Vicky masih mengekor seperti pitik di belakang Viona. Berhenti di Horse's Camp karena dia tidak berminat menunggang kuda ke gigir kawah. Viona sudah melaju di atas kuda seperti pendekar dalam sinetron.
Selain mengekor, cowok jangkung itu hanya mengambil gambar lanskap alam Bromo yang indah sepanjang perjalanan ke gigir kawah. Jarang bicara apa-apa. Saya mendekatinya setelah berpisah dengan Noerdin -- wartawan dari majalah Anita Cemerlang yang kami undang untuk meliput kegiatan tur perpisan -- dan Asep Suparman yang memilih tinggal di Horse's Camp di perbatasan dusun Bromo. Tidak ikut menunggang kuda seperti peserta tur lainnya.
"Pemandangannya indah sekali ya, Vic." Saya buka suara setelah dia sedari tadi terdiam. Hanya asyik dengan kameranya.
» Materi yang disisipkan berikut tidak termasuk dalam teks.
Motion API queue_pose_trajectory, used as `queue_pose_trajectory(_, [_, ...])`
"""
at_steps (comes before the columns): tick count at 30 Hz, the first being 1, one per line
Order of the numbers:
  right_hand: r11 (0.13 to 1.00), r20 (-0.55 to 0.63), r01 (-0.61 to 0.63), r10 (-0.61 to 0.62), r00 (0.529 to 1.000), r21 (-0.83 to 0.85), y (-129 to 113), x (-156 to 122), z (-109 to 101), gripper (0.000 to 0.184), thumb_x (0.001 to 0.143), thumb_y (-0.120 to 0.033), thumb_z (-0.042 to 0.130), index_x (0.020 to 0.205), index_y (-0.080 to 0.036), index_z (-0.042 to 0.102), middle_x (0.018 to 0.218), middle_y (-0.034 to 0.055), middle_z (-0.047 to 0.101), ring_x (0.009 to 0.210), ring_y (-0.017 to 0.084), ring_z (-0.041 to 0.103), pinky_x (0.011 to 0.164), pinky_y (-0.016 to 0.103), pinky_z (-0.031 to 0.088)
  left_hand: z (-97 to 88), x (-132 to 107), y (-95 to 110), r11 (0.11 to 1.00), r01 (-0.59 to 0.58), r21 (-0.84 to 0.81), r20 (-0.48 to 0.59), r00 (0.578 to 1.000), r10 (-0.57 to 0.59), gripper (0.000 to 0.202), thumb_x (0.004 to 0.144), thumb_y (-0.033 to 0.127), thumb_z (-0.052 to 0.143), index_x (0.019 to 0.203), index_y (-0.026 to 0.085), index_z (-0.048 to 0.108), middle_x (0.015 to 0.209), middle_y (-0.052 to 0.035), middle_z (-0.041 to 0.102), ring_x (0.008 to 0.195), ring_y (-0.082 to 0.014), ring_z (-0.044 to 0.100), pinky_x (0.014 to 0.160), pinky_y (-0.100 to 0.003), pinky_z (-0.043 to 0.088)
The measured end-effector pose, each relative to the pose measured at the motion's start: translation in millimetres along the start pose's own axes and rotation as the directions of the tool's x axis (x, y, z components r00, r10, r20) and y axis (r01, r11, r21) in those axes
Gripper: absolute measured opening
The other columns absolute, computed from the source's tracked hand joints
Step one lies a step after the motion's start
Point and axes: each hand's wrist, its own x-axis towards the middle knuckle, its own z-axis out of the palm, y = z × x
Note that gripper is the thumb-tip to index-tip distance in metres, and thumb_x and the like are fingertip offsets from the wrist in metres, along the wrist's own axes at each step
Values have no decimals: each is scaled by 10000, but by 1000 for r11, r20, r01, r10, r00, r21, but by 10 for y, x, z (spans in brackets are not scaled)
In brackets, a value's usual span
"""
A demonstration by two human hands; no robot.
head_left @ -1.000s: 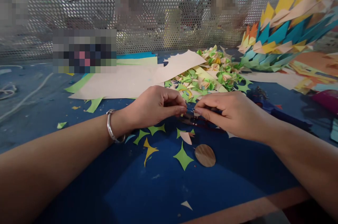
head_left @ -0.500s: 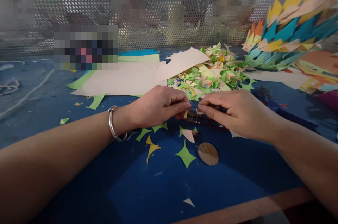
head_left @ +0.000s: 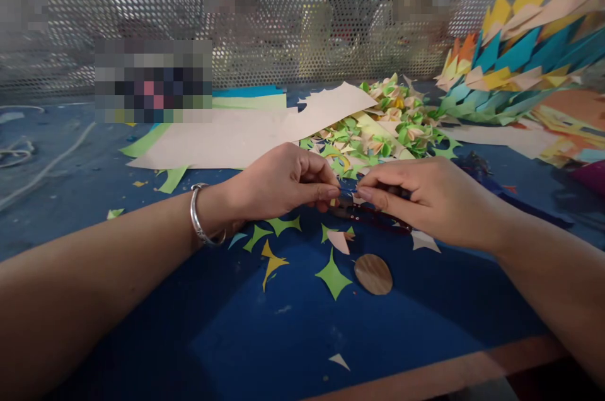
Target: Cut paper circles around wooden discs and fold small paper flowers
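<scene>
On the blue table [head_left: 283, 325], a beige sheet [head_left: 227, 142] is lying at the back, with a pile [head_left: 378, 130] of folded paper bits sitting just right of it. Nearer us, our left hand [head_left: 278, 183] and right hand [head_left: 430, 199] are meeting fingertip to fingertip, both pinching a dark piece [head_left: 348, 194] just above the tabletop; we are failing to identify it. A brown disc [head_left: 373, 274] is lying near, below the right hand.

You pinch a small piece [head_left: 347, 195] between your left hand [head_left: 278, 181] and right hand [head_left: 425, 199]; your fingertips cover most of it, and it's too small to name. Your right hand hides much of a dark tool [head_left: 373, 219]. The paper stack [head_left: 520, 67] runs off the right edge. 4 pixelated patches [head_left: 154, 81] blur the background.
</scene>
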Motion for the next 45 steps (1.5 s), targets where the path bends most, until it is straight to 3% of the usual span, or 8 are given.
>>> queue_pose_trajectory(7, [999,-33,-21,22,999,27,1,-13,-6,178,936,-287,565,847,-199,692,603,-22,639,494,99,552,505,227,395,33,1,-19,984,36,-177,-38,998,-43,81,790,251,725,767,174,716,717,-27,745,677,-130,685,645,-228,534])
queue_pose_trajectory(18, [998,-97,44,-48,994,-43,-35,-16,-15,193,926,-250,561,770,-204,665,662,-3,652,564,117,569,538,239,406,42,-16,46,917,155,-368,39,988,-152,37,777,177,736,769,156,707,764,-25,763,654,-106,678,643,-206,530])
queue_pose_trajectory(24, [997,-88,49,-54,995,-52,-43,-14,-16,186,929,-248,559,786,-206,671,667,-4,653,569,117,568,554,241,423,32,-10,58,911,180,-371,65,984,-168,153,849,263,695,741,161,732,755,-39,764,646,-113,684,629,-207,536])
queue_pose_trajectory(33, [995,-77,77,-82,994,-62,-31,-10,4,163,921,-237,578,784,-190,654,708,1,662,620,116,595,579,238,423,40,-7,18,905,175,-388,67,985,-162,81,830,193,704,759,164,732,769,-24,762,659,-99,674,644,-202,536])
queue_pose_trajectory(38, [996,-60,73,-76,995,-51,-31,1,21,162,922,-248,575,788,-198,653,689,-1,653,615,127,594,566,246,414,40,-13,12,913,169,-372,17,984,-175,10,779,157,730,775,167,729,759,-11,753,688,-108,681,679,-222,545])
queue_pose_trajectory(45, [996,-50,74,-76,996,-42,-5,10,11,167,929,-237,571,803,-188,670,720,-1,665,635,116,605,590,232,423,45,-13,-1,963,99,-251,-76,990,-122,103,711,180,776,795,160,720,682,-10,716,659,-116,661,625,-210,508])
"Iya, Wong. Tapi katanya...."
"Apa?"
"Katanya, kawah Bromo ini suka memakan korban."
"Masa iya, sih?"
"He-eh. Makanya, setiap tahun penduduk sini mengadakan upacara semacam selamatan begitu."
"Namanya apa?"
"Tidak ngerti. Tapi, sesajiannya bisa berupa kepala kerbau segala macam. Ih, serem ya, Wong?"
"Masing-masing daerah memiliki upacara maupun ritual kepercayaan khas tersendiri, Vic. Ngaben di Bali, misalnya. Atau, upacara ritual pemakaman mayat yang khas di Toraja. Nah, itu merupakan khazanah budaya bangsa kita yang majemuk ini. Jadi, hal tersebut jangan dianggap takhayul.